** REQUIRED ACTION **
Every line below that holds the word "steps" must be listed.

##########

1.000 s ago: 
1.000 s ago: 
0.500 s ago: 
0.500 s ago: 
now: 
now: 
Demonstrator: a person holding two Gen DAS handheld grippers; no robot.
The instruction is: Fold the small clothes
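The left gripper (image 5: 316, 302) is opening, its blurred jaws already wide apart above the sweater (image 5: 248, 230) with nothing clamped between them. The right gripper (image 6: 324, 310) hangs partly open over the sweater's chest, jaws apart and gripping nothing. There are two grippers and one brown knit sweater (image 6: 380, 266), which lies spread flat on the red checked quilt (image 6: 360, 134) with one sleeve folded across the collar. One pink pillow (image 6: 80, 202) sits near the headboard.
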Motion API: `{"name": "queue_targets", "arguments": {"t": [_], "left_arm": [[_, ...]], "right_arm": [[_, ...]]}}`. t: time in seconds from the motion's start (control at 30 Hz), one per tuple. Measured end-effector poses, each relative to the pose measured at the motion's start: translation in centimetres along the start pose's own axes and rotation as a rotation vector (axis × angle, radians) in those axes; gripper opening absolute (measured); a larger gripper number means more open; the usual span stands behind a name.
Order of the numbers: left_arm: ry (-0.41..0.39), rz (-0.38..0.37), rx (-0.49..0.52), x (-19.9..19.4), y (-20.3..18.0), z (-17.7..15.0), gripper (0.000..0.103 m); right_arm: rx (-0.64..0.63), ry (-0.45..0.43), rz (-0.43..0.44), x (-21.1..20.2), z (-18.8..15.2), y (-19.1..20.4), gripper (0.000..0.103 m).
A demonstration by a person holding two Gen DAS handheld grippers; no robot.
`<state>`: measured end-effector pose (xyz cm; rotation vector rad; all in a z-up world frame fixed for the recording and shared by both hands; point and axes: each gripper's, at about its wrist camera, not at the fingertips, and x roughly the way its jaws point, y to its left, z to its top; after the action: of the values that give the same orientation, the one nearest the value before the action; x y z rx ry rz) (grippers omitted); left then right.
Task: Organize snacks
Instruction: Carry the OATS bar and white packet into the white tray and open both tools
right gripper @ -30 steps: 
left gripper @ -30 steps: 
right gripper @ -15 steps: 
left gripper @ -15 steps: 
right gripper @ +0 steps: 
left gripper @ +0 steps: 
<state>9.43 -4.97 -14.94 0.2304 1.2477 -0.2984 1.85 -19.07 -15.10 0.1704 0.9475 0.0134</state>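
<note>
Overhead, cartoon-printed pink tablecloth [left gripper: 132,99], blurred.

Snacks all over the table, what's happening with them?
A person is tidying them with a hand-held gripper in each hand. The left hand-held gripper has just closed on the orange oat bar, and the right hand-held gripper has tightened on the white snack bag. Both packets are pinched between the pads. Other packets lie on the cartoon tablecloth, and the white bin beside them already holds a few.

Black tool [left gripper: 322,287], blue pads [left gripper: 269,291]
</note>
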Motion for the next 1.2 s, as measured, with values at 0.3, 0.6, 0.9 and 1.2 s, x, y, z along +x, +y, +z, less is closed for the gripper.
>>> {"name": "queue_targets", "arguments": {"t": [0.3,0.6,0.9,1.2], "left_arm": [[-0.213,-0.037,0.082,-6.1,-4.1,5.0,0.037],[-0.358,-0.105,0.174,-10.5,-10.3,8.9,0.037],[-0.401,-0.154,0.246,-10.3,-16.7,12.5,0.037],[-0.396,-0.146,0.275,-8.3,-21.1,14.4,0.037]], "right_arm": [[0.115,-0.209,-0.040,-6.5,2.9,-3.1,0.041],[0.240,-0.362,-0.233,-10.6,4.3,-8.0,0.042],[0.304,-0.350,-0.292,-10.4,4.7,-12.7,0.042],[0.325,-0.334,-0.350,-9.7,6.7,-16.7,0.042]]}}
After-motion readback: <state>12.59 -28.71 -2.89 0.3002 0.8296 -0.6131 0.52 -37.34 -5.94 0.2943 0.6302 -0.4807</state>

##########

** SOLUTION **
right gripper @ -30 steps: 
left gripper @ -30 steps: 
right gripper @ -15 steps: 
left gripper @ -15 steps: 
right gripper @ +0 steps: 
left gripper @ +0 steps: 

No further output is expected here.